* **Your goal**
Where the word "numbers" shows up in a line below, that line is counted. State how many lines are counted, without any other words.

* **Records shown**

========================

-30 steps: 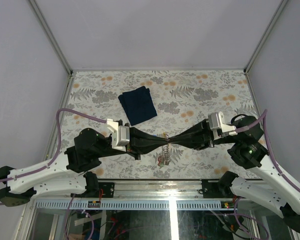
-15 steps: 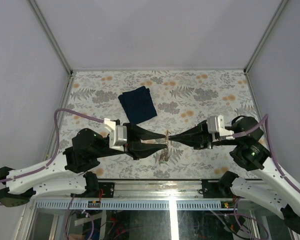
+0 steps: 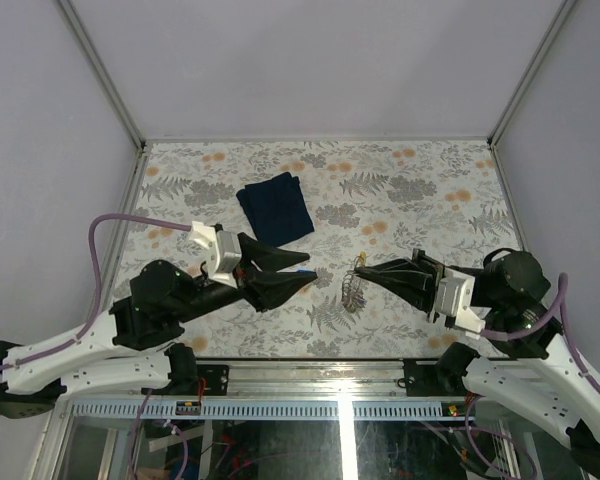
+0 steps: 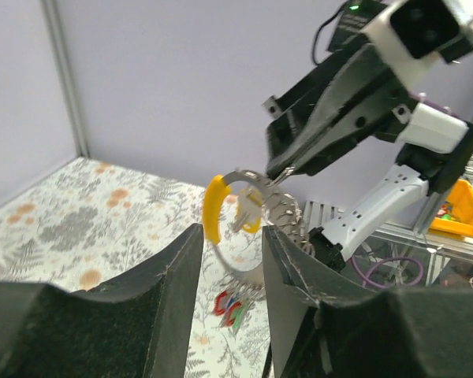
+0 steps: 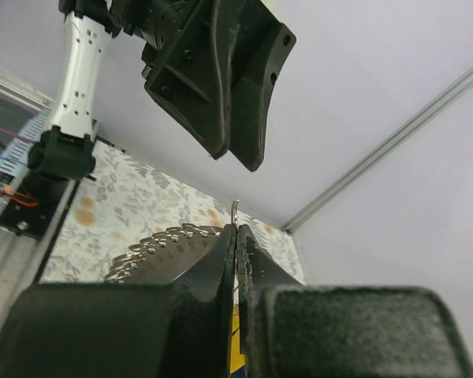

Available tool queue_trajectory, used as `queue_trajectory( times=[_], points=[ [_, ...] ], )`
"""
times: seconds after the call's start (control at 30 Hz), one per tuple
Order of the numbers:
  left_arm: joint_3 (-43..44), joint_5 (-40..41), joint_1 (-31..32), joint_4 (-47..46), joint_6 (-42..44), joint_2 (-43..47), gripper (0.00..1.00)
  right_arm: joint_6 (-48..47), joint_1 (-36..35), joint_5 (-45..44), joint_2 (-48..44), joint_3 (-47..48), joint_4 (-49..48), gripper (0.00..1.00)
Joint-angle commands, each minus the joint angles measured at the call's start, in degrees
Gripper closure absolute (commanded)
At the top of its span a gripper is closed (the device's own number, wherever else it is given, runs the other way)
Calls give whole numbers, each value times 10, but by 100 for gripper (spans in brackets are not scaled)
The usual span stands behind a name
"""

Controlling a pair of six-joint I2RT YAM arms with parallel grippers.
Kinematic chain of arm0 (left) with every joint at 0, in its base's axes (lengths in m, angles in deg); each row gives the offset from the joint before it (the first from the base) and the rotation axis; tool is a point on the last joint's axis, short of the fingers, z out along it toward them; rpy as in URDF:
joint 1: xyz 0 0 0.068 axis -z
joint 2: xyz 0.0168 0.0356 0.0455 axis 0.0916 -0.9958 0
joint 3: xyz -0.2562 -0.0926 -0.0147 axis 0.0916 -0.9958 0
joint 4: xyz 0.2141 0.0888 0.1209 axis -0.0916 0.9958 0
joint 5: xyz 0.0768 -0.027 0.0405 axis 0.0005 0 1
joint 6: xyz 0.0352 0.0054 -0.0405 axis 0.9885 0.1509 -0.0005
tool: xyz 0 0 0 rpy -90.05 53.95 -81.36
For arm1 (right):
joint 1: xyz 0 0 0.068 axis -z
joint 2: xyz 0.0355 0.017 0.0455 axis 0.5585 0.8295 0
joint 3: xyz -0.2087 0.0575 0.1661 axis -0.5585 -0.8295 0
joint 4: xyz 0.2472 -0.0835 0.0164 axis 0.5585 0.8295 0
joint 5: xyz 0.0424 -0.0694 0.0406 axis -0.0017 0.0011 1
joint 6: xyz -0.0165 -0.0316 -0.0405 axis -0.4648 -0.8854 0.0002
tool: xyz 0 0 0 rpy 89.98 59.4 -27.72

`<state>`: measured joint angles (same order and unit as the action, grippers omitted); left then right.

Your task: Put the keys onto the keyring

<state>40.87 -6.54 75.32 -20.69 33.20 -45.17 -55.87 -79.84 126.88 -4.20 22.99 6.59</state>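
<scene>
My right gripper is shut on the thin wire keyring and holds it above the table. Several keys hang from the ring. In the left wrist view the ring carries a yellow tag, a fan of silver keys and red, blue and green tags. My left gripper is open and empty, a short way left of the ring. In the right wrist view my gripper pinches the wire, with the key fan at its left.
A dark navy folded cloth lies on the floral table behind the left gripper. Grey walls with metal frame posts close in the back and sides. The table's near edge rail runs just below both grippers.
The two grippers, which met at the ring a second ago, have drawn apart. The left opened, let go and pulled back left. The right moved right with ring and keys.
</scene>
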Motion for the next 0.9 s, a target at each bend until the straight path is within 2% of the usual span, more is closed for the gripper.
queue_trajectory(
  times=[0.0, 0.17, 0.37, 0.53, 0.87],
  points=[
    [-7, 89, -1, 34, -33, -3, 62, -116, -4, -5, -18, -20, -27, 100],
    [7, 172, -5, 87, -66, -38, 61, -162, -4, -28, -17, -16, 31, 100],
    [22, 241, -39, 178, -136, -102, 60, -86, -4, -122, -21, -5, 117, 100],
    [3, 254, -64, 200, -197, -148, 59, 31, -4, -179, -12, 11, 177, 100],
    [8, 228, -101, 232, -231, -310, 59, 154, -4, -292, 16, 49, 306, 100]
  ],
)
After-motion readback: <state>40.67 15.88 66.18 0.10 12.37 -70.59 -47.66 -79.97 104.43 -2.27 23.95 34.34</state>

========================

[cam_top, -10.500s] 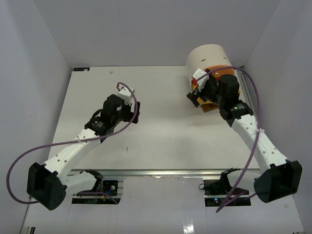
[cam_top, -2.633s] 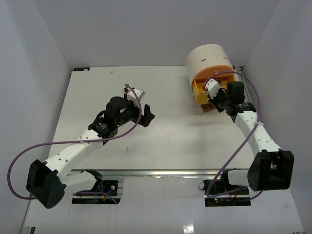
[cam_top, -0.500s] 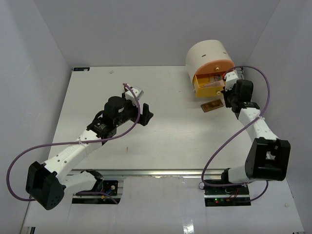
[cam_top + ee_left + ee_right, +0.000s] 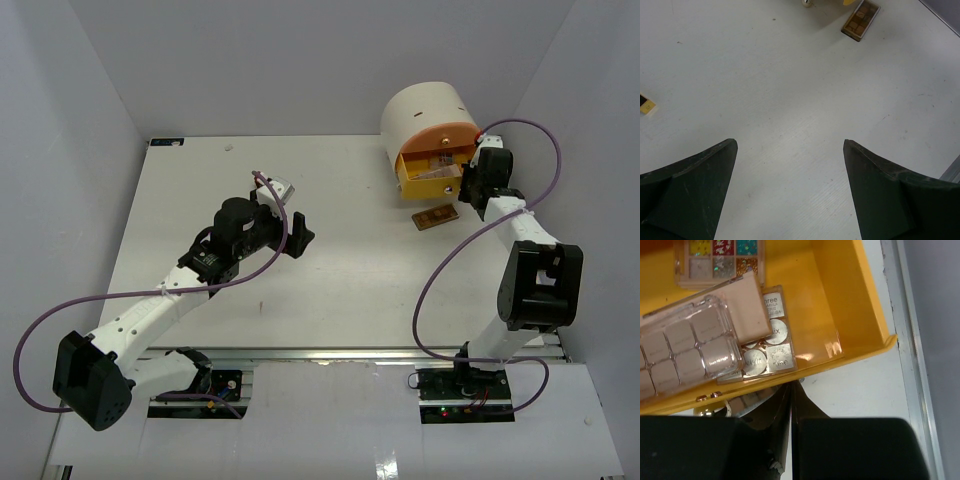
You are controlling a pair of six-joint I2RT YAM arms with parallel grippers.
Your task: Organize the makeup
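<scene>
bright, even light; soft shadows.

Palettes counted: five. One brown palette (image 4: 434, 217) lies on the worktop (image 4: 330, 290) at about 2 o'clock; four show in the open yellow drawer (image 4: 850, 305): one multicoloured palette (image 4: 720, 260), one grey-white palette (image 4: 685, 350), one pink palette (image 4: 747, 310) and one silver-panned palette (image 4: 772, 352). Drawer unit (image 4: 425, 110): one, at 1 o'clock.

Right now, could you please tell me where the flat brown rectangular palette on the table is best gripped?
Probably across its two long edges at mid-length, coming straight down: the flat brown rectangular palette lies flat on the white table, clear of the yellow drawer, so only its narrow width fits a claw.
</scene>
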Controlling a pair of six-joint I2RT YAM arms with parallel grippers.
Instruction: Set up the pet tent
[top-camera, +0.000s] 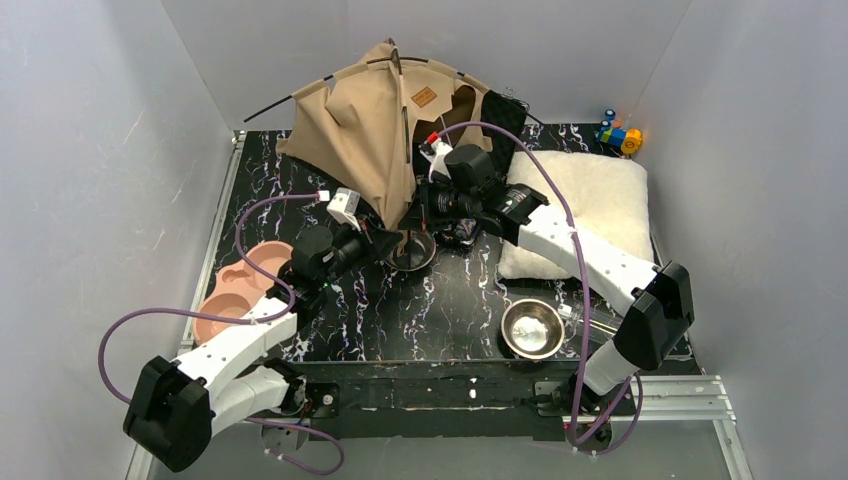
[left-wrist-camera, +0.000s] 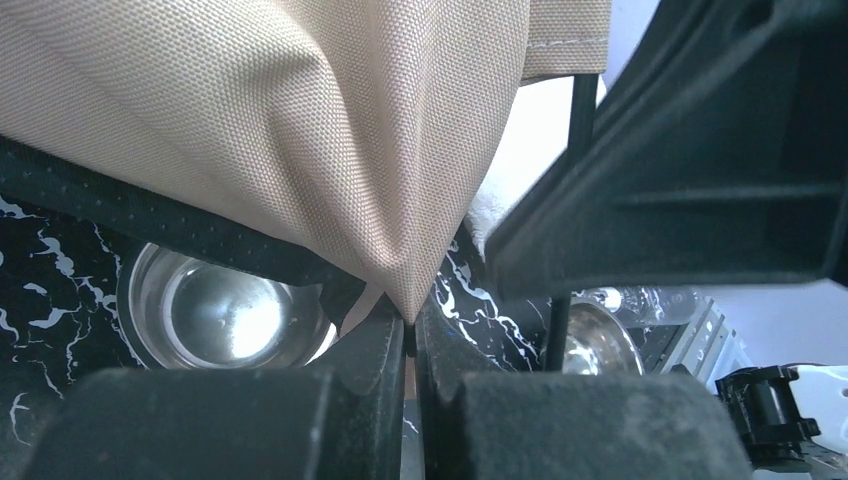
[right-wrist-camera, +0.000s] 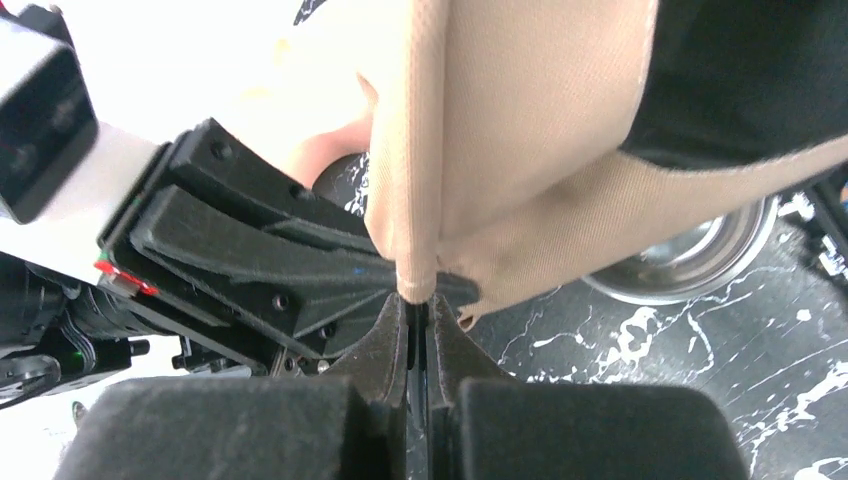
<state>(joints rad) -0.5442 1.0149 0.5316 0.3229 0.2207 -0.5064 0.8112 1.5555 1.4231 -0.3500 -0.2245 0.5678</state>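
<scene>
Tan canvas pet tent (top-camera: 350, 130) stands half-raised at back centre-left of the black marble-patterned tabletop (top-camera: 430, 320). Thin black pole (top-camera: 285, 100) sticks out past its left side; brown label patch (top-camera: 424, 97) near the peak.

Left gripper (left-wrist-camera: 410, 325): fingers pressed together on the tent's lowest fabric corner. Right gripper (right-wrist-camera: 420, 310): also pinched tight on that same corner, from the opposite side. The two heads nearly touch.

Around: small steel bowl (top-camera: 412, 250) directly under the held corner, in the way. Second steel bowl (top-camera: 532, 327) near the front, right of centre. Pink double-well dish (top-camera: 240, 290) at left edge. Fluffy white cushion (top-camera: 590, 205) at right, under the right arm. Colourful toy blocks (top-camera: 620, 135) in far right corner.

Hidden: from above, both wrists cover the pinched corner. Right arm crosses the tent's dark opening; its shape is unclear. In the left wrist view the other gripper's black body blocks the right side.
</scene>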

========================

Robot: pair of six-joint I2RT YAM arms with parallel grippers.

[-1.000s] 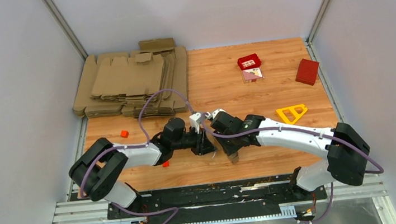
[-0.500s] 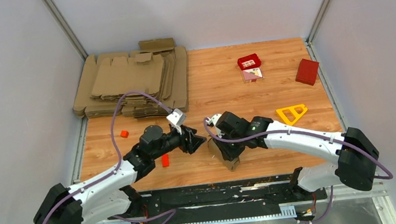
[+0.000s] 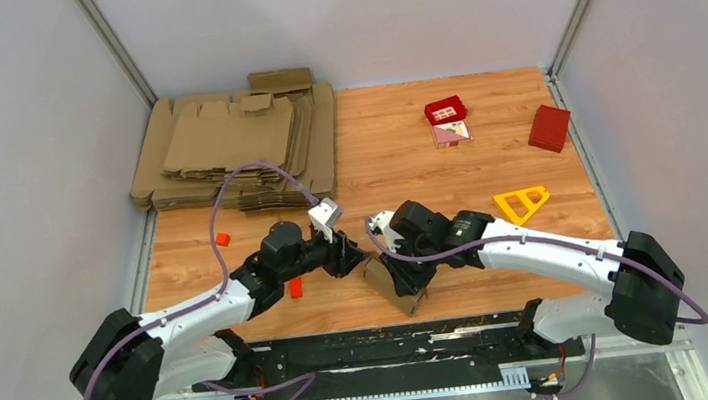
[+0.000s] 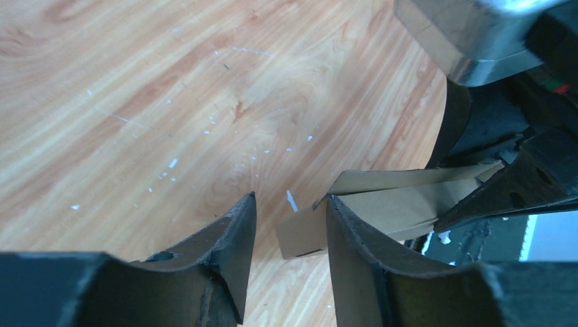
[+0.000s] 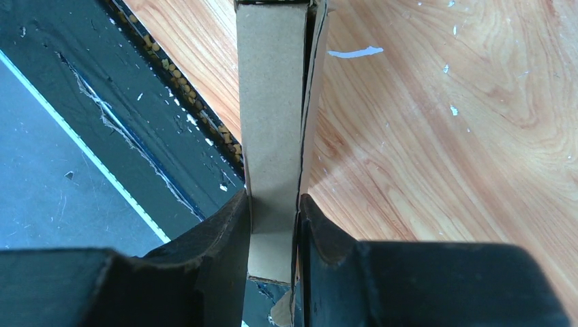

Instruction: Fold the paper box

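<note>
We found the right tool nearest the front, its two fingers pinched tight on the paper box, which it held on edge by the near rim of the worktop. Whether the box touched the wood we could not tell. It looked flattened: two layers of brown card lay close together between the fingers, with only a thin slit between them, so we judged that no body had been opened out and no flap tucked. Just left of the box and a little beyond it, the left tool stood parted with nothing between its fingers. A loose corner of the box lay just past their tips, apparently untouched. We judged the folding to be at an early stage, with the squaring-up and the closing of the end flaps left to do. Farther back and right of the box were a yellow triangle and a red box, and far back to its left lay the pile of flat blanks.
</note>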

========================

* **Answer section**
2